While Israeli air strikes have left more than 700 people dead in Lebanon this week, a fresh attack killed five Syrian soldiers near the border with Lebanon on Friday, the official news agency SANA reported.
The comments about swift ground offensive come after top Israeli ministers rejected a truce plan proposed by Israel’s key backer the United States and its allies, seeking to prevent all-out war.
The Israeli official, briefing journalists on condition of anonymity, said forces were “preparing… every day” for a potential ground invasion.
“We will try to do it as short as we can,” said the official, adding that the goal of is to downgrade Hezbollah’s capacity to fire on Israel, eliminate the group’s leadership and “clean” the border areas from fighters.
Since Monday, warplanes have bombarded what Israel called Hezbollah’s strongholds in Lebanon, sparking an exodus of about 118,000 people, according to UN figures. The UN decried the escalation in Israeli attacks in Lebanon as “catastrophic”, warning the country was facing its deadliest period in years.
“The recent escalations in Lebanon are nothing short of catastrophic,” said Imran Riza, the United Nations humanitarian coordinator in Lebanon. “We are witnessing the deadliest period in Lebanon in a generation, and many express their fear that this is just the beginning,” he warned.
Lebanon’s health ministry said hundreds of people, mostly civilians, have been killed in Israeli strikes this week.
Family of nine killed in strike
On Friday, Lebanon’s National News Agency said Israeli air strikes had intensified overnight, and that one strike had killed a family of nine in south Lebanon.
Hours later, Hezbollah fired rockets into the north Israeli city of Tiberias, in response to the strikes on Lebanese towns and villages.
While more than 1,500 people have been killed in Lebanon in nearly a year, over 700 of them have been killed this week alone.
“Everything is collapsing around us,” said Lebanese businessman Anis Rubeiz, 55. “People are tired mentally… I don’t see (hope) on the horizon… or even a ray of light.”
The exchanges of fire came after the United States, France and other allies unveiled a truce proposal, following a meeting of President Joe Biden with his French counterpart, Emmanuel Macron, on the sidelines of UN General Assembly in New York.
But Israeli Foreign Minister Israel Katz rejected the push, vowing to keep fighting Hezbollah “until victory”.
The White House expressed frustration at the rejection, saying the truce proposal had taken “a lot of care and effort”.
On Friday, Secretary of State Antony Blinken told a news conference in New York that the US believed a diplomatic solution was still possible in the Middle East. “The path to diplomacy may seem difficult to see at this moment, but it is there, and in our judgement, it is necessary. We will continue to work intensely,” he said.

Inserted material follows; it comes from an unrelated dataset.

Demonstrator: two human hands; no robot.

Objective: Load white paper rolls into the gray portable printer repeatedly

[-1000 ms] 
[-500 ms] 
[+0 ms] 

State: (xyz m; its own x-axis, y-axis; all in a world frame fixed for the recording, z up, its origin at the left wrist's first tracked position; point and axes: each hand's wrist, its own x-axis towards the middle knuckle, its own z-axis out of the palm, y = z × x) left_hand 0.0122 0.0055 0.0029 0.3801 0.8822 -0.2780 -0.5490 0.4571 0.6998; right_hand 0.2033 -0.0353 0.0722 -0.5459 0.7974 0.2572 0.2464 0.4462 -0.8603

However, Blinken also said the US would take “every measure” if its interests were attacked in rising violence. To “anyone using this to target American personnel, American interests in the region, the United States will take every measure,” he claimed.
Also, Macron said it was “a mistake” for Israeli Prime Minister Benjamin Netanyahu to refuse a ceasefire.
For the fourth time in a week, Israel carried out a strike on Beirut, claiming to have killed Hezbollah’s drone unit head.
Diplomats have said that efforts to end Israeli aggression in Gaza were key to halting fighting in Lebanon and bringing the region back from the brink of all-out war. But despite months of mediation efforts, a Gaza ceasefire remains elusive.
Killings in Syria
“The Israeli enemy carried out an aerial attack… on one of our military positions near Kfar Yabus on the Syrian-Lebanese border,” SANA quoted a source as saying, adding that five Syrian soldiers were killed and one was wounded.
The raid came a day after the Israeli army said its warplanes struck “infrastructure along the Syria-Lebanon border used by Hezbollah to transfer weapons from Syria to Hezbollah in Lebanon”.
The Syrian Observatory for Human Rights, a Britain-based war monitor, said Israeli warplanes targeted a crossing that links Syria’s Qusayr area to Lebanon, causing “a number of wounded”. The monitor said it was the first such strike on Syria since Monday when Israel intensified its attacks on Lebanon.